*** Block opens ***
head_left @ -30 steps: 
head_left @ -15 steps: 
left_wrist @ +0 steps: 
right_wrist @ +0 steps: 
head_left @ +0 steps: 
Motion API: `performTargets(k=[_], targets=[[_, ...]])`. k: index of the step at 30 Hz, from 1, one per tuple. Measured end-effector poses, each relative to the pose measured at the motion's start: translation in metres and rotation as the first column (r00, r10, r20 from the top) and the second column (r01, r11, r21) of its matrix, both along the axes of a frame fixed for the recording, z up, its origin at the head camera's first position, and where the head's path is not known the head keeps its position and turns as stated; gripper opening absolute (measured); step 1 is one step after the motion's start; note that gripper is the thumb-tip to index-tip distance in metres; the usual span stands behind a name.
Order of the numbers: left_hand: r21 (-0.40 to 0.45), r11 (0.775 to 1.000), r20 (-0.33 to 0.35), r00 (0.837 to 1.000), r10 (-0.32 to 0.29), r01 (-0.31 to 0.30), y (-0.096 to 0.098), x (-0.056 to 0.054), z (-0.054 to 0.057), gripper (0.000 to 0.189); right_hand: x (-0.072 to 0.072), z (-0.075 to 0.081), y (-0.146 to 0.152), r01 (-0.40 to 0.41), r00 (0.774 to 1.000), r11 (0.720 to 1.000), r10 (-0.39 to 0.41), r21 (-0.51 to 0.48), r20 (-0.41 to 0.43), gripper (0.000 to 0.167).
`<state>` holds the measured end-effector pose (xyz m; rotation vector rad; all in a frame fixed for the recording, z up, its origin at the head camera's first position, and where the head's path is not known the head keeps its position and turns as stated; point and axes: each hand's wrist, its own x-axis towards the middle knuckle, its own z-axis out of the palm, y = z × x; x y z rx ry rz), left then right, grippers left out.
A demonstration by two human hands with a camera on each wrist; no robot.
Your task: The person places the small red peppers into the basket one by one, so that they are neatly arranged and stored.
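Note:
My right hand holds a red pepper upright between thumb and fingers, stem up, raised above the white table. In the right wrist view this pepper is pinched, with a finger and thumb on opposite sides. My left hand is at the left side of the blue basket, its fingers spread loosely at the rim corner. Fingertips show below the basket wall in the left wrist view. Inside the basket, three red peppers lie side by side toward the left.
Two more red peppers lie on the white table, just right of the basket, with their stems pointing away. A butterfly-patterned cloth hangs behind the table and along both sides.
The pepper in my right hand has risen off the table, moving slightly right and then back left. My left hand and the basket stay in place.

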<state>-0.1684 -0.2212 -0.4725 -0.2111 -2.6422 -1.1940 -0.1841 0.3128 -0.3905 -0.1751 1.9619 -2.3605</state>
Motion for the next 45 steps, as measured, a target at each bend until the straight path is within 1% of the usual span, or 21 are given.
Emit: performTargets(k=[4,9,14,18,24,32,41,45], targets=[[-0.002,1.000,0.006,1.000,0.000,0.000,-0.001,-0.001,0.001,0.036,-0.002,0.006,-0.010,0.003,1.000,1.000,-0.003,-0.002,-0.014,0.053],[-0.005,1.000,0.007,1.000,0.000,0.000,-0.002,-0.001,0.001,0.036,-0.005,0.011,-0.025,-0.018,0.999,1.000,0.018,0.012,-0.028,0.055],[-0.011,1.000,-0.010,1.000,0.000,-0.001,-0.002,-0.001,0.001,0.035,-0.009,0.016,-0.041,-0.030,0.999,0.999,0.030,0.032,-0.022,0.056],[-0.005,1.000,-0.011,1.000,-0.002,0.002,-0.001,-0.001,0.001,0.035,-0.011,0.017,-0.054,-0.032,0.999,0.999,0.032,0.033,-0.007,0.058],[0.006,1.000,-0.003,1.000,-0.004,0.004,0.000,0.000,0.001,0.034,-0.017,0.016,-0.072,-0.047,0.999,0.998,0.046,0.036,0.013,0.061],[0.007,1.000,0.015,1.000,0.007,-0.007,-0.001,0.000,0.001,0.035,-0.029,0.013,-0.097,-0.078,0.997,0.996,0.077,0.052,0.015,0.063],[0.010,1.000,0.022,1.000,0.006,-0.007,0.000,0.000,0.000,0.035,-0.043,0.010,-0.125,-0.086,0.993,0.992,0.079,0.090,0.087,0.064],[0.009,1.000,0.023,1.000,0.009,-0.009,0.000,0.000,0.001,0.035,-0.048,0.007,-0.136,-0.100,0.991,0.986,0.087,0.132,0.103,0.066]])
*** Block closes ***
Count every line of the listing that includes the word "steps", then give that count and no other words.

6